United Airlines canceled its onboard duty-free sales in March, following similar decisions by American Airlines and Delta Air Lines in 2015 and 2014, respectively. “We made this decision based on declining sales revenue for both United and Duty Free World,” a spokesperson for United Airlines explains. While American and Delta attributed their decisions to disagreements with vendors, the recent downturn in airline duty-free sales likely contributed to the airlines’ decision to not procure another vendor.
According to figures published in a March 2016 report by Duty Free World Council, onboard airline sales declined from 7.3 percent of total global duty-free and travel retail sales in 2006 to 4.6 percent in 2014. Another study, by m1nd-set Generation, predicts that airline duty-free sales will fall by 1.5 percent each year until 2025.

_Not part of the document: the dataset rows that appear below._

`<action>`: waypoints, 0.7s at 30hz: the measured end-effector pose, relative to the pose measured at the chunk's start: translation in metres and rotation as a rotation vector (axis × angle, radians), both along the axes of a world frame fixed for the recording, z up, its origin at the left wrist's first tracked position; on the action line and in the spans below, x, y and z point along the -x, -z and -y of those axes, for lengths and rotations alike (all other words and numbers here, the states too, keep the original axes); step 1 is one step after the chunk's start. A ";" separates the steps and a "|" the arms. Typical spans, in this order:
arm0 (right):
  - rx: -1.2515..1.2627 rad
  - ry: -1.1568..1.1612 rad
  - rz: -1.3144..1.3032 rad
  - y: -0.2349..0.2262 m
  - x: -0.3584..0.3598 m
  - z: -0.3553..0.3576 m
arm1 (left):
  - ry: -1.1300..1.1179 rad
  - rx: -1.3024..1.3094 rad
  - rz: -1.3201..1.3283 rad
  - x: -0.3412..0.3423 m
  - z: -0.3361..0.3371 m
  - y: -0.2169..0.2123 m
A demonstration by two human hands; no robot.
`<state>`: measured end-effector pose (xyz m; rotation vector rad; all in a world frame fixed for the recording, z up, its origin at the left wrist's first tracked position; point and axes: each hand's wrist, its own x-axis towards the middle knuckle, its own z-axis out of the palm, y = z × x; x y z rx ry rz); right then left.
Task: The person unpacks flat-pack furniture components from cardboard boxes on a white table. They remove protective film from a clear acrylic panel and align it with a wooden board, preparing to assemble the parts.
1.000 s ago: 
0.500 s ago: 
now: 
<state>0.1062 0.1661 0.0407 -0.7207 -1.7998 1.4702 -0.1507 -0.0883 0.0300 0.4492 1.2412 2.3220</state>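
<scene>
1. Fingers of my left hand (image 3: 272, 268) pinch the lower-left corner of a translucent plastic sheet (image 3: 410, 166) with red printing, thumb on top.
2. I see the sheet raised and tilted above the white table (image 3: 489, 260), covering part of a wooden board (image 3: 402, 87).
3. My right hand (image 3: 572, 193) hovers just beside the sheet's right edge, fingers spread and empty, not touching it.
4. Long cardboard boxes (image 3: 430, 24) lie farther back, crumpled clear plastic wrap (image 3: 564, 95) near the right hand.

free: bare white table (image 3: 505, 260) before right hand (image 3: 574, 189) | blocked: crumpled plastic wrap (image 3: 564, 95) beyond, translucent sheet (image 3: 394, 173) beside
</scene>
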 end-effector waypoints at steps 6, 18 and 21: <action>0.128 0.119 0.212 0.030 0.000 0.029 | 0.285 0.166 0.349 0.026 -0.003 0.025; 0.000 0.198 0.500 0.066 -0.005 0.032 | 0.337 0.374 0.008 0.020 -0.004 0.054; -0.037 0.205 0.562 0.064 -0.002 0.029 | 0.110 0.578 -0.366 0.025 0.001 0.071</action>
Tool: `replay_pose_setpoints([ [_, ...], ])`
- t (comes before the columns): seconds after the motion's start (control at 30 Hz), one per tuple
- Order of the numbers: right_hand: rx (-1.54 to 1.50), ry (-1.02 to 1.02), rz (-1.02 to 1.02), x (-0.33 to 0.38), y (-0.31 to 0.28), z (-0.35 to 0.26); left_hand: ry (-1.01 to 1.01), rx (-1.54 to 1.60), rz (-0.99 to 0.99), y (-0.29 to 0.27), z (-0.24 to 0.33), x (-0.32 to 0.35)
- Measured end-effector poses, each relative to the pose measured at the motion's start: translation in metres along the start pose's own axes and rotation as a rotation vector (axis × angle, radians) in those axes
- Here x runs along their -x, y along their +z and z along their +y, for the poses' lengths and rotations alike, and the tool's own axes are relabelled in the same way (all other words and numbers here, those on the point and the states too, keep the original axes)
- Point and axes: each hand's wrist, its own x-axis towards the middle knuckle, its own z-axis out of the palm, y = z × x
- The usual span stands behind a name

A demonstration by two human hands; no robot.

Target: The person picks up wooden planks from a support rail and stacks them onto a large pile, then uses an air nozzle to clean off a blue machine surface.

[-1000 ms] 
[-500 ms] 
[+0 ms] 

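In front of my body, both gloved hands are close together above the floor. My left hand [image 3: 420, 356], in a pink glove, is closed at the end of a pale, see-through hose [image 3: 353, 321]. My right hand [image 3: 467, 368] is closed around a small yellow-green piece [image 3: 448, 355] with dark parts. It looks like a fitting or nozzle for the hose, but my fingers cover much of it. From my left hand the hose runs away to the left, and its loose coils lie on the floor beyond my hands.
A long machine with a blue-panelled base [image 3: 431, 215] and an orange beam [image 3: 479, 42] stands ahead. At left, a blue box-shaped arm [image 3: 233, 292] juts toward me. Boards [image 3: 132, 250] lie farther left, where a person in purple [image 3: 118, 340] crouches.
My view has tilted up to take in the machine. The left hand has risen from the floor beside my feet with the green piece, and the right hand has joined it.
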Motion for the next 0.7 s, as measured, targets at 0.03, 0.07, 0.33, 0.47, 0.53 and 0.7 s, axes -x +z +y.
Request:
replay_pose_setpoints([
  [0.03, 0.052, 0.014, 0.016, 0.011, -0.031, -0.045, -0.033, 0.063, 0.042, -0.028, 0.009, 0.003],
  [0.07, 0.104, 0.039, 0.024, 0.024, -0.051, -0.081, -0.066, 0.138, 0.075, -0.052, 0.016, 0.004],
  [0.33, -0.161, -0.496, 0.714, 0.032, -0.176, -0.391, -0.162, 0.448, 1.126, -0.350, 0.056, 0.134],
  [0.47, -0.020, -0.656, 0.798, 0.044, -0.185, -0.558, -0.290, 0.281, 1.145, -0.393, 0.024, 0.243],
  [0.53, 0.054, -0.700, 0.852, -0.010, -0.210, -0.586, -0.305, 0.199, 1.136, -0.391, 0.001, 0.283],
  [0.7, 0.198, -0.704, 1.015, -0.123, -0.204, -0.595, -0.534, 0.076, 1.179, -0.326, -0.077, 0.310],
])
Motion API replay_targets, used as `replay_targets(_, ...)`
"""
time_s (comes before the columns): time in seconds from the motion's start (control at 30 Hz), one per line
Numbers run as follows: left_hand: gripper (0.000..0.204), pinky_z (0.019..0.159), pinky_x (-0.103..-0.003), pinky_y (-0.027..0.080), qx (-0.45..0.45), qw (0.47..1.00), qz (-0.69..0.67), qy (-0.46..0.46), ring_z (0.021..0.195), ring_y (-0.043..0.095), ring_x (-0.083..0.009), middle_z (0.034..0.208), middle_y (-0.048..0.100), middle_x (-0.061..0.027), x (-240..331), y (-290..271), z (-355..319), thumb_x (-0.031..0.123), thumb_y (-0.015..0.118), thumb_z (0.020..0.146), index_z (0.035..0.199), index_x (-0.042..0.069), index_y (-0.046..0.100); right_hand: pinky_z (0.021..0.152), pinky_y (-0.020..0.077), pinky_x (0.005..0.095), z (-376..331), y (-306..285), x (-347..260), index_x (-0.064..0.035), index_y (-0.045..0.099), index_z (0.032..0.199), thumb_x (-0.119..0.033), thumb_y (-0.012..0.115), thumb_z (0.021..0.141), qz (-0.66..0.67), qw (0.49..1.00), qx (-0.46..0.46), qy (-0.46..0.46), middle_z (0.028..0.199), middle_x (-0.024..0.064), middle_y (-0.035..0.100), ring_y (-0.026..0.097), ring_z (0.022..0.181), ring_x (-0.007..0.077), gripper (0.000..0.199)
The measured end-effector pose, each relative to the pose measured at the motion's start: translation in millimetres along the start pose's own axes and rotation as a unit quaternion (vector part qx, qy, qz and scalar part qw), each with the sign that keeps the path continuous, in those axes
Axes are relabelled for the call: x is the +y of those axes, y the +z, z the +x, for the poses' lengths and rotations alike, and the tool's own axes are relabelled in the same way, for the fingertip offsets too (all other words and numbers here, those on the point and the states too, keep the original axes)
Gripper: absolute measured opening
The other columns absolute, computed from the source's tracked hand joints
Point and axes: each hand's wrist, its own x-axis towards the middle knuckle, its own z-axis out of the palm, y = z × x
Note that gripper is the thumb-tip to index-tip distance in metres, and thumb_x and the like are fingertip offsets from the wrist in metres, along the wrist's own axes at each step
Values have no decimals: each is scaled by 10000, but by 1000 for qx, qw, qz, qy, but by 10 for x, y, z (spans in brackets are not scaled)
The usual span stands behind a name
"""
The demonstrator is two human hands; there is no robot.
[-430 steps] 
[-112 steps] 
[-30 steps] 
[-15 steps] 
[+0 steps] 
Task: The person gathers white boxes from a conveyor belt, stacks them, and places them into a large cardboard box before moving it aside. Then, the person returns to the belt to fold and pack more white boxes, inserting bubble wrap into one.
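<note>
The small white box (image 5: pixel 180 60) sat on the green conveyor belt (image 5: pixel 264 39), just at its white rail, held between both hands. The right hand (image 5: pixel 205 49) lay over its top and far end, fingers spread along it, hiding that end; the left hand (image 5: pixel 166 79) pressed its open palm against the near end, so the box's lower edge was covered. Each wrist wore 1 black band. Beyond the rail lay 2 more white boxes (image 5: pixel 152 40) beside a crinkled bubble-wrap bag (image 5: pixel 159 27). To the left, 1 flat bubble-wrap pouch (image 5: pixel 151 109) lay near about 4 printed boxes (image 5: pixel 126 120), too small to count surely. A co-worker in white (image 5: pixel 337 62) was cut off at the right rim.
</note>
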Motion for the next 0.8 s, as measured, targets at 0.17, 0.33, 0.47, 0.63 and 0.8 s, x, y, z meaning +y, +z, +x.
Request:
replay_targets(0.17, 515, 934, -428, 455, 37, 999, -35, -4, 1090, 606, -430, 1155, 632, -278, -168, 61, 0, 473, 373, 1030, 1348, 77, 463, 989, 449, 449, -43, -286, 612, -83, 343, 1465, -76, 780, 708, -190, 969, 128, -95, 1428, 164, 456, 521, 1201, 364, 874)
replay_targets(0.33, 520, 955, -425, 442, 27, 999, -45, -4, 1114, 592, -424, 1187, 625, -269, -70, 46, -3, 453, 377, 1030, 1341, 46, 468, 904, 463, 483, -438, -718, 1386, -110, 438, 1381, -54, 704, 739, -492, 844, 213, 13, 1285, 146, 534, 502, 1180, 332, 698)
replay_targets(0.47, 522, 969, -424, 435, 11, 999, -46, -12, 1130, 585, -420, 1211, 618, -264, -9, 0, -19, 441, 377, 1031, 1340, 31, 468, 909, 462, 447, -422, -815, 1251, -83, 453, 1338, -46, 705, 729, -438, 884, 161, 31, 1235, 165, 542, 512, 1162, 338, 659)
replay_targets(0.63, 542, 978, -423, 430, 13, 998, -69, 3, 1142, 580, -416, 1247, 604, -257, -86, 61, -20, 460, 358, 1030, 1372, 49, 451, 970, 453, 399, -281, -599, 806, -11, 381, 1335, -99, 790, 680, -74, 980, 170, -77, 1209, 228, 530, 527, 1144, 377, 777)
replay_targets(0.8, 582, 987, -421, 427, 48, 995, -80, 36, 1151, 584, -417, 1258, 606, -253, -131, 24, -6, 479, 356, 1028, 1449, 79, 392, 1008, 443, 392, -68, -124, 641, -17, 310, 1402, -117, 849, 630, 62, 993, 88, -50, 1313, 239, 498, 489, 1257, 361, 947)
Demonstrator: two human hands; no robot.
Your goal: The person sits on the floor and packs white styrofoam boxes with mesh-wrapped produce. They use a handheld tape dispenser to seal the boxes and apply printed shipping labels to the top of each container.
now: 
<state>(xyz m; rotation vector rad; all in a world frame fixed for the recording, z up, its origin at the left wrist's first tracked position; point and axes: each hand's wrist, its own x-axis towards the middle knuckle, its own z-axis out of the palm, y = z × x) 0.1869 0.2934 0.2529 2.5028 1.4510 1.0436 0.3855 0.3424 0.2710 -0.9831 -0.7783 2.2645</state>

Onboard airline sales declined from 7.3 percent of total global duty-free and travel retail sales in 2006 to 4.6 percent in 2014. — Duty Free World Council
Jettisoning onboard duty-free retail items translates into an approximate 200 pounds in weight savings but also a drop in cabin crew income. United’s flight attendant agreement for 2016–2021, released before its duty-free program was dropped, states that flight attendants are to receive a minimum commission of 10 percent of sales revenue collected – what that actually amounted to when sales were low is uncertain. In the year before ceasing duty-free operations, Delta’s flight attendants earned an average of $10 per month from the sales of duty-free goods. One unnamed Delta purser told Frequent Business Traveler that he was “happy” about the move as the compensation was small and the service was more of a disruption than a benefit to passengers.
However, what airlines have lost, airports have gained – manyfold. In the same decade-long period in which airline duty-free sales are anticipated to decline, airport sales are expected to rise by 7.1 percent annually, according to m1nd-set. A United spokesperson confirms the airline was “unable to compete with airport duty-free vendors that stock much more merchandise.” And airports are investing billions in the on-the-ground retail experience. Examples include Dallas/Fort Worth International’s addition of six duty-free retail areas spanning a total of 20,000 square feet and Los Angeles International’s new terminal housing Gucci, Burberry and Hermès, among other luxury brands.
“We are unable to compete with airport duty-free vendors that stock much more merchandise.” — United Airlines
Despite forfeits from the US Big Three, onboard duty-free remains attractive in international markets with high retail taxes, like Scandinavia, and rising purchasing powers, like Asia. In these regions, airlines are moving away from the routine airplane trolley to boost ancillary sales. Finnair’s Nordic Sky portal gives passengers access to preorder duty-free shopping on their personal devices, with purchased items being delivered to their seats on the return flight. And Korean Air famously sacrificed 13 seats in the main cabin of its Airbus A380s to make way for a duty-free shop – the carrier hit $168 million in onboard retail last year.